EXERCISE:
Transcribe the whole listing precisely, leaving nothing out.

========================================================================

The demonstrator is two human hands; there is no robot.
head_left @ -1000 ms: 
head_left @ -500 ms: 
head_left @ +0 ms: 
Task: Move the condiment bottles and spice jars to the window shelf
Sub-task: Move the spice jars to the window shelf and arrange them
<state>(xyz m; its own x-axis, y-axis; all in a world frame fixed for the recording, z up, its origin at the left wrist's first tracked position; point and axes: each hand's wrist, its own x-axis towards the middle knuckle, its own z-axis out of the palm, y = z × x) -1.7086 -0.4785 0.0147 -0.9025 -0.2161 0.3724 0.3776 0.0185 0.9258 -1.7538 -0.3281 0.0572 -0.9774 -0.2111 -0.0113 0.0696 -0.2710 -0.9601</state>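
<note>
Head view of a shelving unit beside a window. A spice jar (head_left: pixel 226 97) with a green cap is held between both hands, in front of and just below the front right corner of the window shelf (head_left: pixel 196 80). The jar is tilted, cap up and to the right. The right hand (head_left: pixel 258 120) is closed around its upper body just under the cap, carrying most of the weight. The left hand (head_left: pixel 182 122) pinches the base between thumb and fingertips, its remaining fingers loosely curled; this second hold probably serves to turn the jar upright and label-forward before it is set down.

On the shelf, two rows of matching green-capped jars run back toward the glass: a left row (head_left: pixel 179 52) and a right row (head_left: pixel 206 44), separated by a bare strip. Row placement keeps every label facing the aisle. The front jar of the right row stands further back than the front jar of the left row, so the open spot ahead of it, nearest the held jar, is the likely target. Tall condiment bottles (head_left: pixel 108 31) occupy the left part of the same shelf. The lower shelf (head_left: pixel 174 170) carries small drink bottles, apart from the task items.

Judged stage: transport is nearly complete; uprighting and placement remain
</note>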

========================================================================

REPLY:
The demonstrator is two human hands; there is no robot.
head_left @ -1000 ms: 
head_left @ -500 ms: 
head_left @ +0 ms: 
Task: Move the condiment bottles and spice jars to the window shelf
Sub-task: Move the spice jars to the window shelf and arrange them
<state>(xyz m; its own x-axis, y-axis; all in a world frame fixed for the recording, z up, its origin at the left wrist's first tracked position; point and axes: each hand's wrist, its own x-axis towards the middle knuckle, its own z-axis out of the palm, y = z × x) -1.7086 -0.4785 0.0147 -0.9025 -0.2161 0.3724 0.3776 0.0185 0.9258 -1.7538 -0.3281 0.0572 -0.9774 -0.2111 -0.0113 0.0696 -0.2710 -0.9601</state>
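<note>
Head view of a shelving unit beside a window. A spice jar (head_left: pixel 226 97) with a green cap is held between both hands, in front of and just below the front right corner of the window shelf (head_left: pixel 196 80). The jar is tilted, cap up and to the right. The right hand (head_left: pixel 258 120) is closed around its upper body just under the cap, carrying most of the weight. The left hand (head_left: pixel 182 122) pinches the base between thumb and fingertips, its remaining fingers loosely curled; this second hold probably serves to turn the jar upright and label-forward before it is set down.

On the shelf, two rows of matching green-capped jars run back toward the glass: a left row (head_left: pixel 179 52) and a right row (head_left: pixel 206 44), separated by a bare strip. Row placement keeps every label facing the aisle. The front jar of the right row stands further back than the front jar of the left row, so the open spot ahead of it, nearest the held jar, is the likely target. Tall condiment bottles (head_left: pixel 108 31) occupy the left part of the same shelf. The lower shelf (head_left: pixel 174 170) carries small drink bottles, apart from the task items.

Judged stage: transport is nearly complete; uprighting and placement remain
</note>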

No more is needed for this exercise.